You’ve just got to love Kim Rice Smith.
At least that’s the conclusion of the committee that has been choosing the annual recipient of the I Love That Lady award since 2010.
Smith won the honor — and a $5,000 check for her charity — during an awards dinner Thursday evening at the Riverfront Convention Center in New Bern for her work with a disadvantaged youth lunch program.
Smith’s selection was announced by a video that included comments from several of her friends and coworkers praising her.
Accepting the award, Smith said she was completely surprised.
“I feel like I have a lot of really sneaky friends,” she told the crowd of about 230 women gathered for the event.
Smith coordinates The Summer Cafe program that is run out of her home church, Cherry Point United Methodist in Havelock.
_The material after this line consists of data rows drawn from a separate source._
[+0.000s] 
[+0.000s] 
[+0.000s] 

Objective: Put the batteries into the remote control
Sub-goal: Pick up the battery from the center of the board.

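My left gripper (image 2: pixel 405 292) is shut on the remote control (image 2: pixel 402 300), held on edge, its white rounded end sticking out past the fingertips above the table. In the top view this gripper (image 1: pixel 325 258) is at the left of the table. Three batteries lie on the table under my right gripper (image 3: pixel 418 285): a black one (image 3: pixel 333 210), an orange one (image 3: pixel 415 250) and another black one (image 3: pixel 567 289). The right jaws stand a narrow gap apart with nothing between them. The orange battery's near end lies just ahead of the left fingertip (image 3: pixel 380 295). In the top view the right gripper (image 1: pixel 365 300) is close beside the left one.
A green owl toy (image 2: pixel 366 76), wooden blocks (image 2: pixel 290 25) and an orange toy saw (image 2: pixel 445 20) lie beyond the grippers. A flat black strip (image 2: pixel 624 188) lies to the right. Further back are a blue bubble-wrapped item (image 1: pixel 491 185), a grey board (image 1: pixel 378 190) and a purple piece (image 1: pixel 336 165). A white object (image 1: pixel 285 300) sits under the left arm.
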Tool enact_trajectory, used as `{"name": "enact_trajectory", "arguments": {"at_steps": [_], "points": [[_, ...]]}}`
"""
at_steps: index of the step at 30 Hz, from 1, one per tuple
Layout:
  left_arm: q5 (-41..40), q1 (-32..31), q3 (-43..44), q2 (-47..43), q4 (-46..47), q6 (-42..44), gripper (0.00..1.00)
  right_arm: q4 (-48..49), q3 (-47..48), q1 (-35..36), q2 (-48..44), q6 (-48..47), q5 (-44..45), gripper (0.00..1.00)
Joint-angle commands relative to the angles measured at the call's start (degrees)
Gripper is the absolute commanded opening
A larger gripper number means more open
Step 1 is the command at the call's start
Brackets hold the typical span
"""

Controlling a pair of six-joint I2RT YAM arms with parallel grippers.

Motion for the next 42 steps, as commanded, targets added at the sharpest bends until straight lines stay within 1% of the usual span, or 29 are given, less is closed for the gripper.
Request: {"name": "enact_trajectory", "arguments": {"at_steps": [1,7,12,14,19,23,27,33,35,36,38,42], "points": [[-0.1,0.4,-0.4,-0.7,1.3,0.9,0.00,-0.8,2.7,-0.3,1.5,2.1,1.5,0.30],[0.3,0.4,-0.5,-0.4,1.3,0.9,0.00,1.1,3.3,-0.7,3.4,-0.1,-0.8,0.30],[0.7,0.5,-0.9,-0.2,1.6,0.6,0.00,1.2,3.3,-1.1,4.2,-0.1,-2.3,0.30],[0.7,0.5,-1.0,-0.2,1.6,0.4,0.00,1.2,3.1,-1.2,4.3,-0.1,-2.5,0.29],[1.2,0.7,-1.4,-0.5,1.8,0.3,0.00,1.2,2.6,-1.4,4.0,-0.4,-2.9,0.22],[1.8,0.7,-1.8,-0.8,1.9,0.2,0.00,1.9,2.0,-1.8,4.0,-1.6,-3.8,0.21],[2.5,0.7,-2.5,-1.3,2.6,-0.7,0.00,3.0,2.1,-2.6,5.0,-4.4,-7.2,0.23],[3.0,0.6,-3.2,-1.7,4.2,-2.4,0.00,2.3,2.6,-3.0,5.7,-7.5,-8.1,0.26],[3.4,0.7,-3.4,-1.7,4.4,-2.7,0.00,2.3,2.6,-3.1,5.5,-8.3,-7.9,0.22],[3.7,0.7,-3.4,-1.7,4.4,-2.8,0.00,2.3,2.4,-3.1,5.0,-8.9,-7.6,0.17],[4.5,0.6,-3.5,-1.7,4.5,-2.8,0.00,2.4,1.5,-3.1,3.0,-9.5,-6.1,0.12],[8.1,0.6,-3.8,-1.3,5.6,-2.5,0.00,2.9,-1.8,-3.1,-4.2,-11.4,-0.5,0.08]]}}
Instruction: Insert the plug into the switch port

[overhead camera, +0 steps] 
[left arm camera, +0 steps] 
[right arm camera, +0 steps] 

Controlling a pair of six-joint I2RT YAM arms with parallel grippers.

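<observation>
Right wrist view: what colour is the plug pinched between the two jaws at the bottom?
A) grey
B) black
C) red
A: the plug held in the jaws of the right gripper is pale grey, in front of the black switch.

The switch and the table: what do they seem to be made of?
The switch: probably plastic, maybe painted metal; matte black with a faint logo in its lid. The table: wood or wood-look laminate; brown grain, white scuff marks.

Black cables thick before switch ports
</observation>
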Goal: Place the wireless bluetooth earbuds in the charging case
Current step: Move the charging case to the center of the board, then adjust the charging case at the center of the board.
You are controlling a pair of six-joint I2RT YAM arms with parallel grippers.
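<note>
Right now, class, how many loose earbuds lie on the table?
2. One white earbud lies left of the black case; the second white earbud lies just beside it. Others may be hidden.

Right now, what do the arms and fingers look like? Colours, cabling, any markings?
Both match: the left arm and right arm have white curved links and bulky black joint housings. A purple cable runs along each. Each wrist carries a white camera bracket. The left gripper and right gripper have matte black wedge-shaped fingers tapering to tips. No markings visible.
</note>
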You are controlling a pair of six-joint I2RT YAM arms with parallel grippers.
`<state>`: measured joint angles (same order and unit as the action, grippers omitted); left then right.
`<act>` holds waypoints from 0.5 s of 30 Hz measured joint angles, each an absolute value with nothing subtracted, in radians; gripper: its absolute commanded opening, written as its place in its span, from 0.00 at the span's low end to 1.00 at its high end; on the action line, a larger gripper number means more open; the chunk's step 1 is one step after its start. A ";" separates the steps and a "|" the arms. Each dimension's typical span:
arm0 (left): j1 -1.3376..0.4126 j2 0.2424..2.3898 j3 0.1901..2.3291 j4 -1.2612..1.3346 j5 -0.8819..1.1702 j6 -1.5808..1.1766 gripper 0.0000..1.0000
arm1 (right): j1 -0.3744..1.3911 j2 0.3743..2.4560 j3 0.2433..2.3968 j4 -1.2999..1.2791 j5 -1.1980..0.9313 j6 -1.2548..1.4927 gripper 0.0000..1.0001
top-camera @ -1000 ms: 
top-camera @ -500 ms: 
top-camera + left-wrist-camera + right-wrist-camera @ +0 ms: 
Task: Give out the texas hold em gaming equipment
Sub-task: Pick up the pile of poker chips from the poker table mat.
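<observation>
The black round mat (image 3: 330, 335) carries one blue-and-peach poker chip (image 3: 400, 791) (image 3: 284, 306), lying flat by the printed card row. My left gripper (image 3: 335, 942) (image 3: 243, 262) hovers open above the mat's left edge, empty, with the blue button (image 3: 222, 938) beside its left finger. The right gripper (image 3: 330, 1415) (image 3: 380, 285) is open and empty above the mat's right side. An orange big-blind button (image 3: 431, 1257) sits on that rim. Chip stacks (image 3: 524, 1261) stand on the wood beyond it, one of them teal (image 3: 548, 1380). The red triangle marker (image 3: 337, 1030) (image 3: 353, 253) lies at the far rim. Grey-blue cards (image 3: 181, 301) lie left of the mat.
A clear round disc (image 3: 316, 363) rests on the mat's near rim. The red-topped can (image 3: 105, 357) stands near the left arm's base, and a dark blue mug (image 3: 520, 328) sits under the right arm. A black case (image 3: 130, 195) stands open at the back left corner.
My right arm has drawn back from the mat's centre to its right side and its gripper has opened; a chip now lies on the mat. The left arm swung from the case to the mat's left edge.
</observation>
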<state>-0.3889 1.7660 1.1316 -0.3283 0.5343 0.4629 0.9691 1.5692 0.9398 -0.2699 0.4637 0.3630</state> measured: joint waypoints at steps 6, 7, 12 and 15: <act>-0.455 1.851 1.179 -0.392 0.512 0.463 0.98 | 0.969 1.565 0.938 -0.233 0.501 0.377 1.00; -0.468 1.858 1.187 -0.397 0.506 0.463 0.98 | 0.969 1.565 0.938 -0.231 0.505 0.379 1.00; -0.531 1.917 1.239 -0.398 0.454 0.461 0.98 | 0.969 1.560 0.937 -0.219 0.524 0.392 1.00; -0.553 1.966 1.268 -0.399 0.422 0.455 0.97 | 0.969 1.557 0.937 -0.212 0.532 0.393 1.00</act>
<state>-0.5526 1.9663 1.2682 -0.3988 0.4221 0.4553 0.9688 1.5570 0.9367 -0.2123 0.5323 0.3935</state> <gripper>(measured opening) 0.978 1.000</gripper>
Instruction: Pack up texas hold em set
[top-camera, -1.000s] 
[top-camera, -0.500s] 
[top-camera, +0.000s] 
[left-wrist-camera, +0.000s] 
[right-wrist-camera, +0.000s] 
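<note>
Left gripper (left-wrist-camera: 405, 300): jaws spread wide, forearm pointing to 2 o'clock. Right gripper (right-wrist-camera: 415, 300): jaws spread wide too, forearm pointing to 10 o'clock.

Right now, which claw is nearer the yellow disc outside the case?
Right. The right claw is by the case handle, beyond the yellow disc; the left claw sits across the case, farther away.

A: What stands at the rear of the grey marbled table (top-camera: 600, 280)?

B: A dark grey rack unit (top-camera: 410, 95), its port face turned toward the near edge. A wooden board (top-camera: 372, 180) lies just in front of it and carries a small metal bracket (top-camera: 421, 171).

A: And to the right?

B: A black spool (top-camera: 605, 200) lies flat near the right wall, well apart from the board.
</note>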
In the past, the program involved putting together lunches for students in the area during the summer months. Those students helped are generally the ones who qualify for free and reduced lunches during the school year.
“We have at least a hundred kids,” she said of the program. “They hang around. They play air hockey in the fellowship hall. I like the relationship because you get to know the kids.”
At the request of the local schools, Smith — who is on the Craven County Board of Education — is to begin serving on weekends as well. Before winning the award, she didin’t know how she would do it.
“We operate completely on donations and we’re a really small church,” said Smith, a Havelock High graduate. “I had prayed about it and went to food programs about it to see if we could partner on it.” In fact, she added, “I didn’t know if we could do it for another year at all. God really blesses.”
“I don’t like recognition,” she said, “But I appreciate the check. We operate on a shoestring budget.”
With the addition of $5,000 to the ministry, she said she hopes to have that weekend program up and running within the month.
Two other women were named as finalists for the evening: Dena Sierocki, founder of the Greenbriar Children’s Fund, and Kathy Petrichko, who is involved in numerous area charities. Both received checks for $1,000 to be donated to their choice of charities.
Stephanie Seymore emceed the night and told the audience that “this year’s selection process was the hardest one yet. We received several dozen nominations and they were all full of amazing women ... It required quite a bit of agonizing to come to some decisions. What we realized is that we are surrounded by amazing ladies in our community.”
The committee is already accepting nominations for next year’s “I Love That Lady” award.
“The whole concept [for the award] is that it’s a humanitarian effort,” Jane Maulucci, who is next year’s chairman, said.
Nominations in the past have come in a variety of forms.
“Some of them that were submitted, it was a dossier. You’d think they were going for the Nobel Prize,” she said. Other nominations were simple letters of description, “Look at what this lady is doing. It could be as simple as a handwritten note,” she said.
The winner never knows she has been selected until the prize is announced at the banquet. If the winner hasn’t happened to purchase a ticket for the night, Maulucci said, they have ways of getting them there. “It’s a girls’ night out,” she said. “We coerce people to come.”
The committee members are Kim Briele, Gay Price, Thea Kincaid, Amy Solter, Pinkie Moore, Laura Towarnicky, Holly Willis, Jane Maulucci, and Chrissy Hurst. Also helping out with this special fifth anniversary event were Peggy Barnes, Carol Brooks (last year’s winner) and Leigh Wilkinson.
Bill Hand is a reporter for the Sun Journal.